We won't be the first socialists to try to win power by appealing to the conservative working class, nor the first communists. The Socialist Party of America once used this strategy to great effect, almost becoming an equal force to the Democrats and Republicans before FDR stole their thunder. They had "socialist tent revivals," mimicking a popular religious form among the prairie settlers, but bringing them libraries and socialist lectures instead of Jesus. Their magazine "Appeal to Reason," would be described by modern wokelords as "problematic" but by modern political scientists as "effective." They didn't look down on the conservative working class, but instead levelled with them as equals and advocated to them for their own real interests. The New Deal happened because this worked too well to be permitted to continue.

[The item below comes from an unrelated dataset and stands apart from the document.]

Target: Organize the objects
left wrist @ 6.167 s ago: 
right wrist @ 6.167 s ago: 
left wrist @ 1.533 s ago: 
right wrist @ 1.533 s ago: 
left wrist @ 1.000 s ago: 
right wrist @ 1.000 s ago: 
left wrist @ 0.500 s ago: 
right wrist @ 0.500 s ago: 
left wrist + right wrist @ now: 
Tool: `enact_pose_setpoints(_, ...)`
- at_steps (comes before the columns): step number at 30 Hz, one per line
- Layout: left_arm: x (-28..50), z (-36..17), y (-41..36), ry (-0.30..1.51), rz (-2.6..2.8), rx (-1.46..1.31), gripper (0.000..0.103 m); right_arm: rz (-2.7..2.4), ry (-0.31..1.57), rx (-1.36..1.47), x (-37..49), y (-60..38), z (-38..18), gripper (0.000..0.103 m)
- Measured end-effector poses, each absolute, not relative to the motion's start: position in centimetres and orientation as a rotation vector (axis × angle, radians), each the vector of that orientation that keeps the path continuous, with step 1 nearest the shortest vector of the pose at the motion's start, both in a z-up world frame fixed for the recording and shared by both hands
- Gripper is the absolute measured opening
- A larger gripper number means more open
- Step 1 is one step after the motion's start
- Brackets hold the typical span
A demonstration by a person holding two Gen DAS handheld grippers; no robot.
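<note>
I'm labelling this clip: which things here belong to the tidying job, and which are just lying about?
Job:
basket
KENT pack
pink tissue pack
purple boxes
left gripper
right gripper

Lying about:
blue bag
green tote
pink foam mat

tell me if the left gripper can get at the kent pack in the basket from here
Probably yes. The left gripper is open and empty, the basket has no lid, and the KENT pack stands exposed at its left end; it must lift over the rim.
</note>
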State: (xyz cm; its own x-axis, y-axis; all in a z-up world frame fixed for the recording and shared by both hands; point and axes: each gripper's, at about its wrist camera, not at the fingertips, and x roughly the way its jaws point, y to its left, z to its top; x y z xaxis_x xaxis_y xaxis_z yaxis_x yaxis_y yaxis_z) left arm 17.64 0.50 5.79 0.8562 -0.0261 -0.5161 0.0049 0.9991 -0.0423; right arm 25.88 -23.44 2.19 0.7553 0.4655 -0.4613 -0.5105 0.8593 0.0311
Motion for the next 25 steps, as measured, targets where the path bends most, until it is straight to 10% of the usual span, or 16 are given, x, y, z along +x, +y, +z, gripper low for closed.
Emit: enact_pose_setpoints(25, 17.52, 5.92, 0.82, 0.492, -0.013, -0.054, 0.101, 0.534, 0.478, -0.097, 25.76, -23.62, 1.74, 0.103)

This is our clearest path to victory; the route the SPA took before the New Deal and the route the conservatives took after it. This is not a caving-in on our principles, not one bit; just a reformulation of our rhetoric and our forms in functional service to our principles. It's a direct application of the mass line (one of the few useful ideological contributions Mao made, which was still merely an elegant restatement of Lenin). As the Huguenot would-be king of France, Henry IV, once said when told he must become Catholic to be crowned, "Paris is worth a mass." So too is Washington worth "problematic" forms, if it leads to egalitarian functions.
The end goal of this latter strategy will be to prompt a reactionary counterrevolution that can be put down by force. But instead of doing it with a lukewarm social democrat as we tried twice with Bernie, we will have to build specifically Marxist-Lincolnist power to the point that we can elect the nation's second Marxist-Lincolnist President. If, for some reason, that fails to prompt a counterrevolution, then it's not coming, period, and we can just proceed to enact full communism with electoral reform and be surprised that the democratic socialists were right this whole time. But I find that last scenario too unlikely to contemplate it very seriously.
To take over the Republican Party, strong communist organizations with a membership in the millions is going to be key. Whether the liberals and fascists make an unholy military alliance against us or not, climate change is happening and is going to create hundreds of millions of refugees, and if we can feed, clothe, and house them, we can organize most of them too.
I realize this strategy may not immediately strike most of you as sound, as it flies in the face of everything the bourgeoisie have taught us, even as leftists, to believe. The Democrats are our allies, the liberals are our allies, and if they aren't they're still the people we have to appeal to to change their ways if we're to have any hope of beating reaction, which is obviously more Republican than Democrat. The only problem with that last sentence is it's absolutely backwards wrong, to the point it almost seems engineered to be so after you consider it all.
We're going to need two things to explain why this is, though: an explanation of form versus function, and a history lesson.
Onwards to Chapter 6!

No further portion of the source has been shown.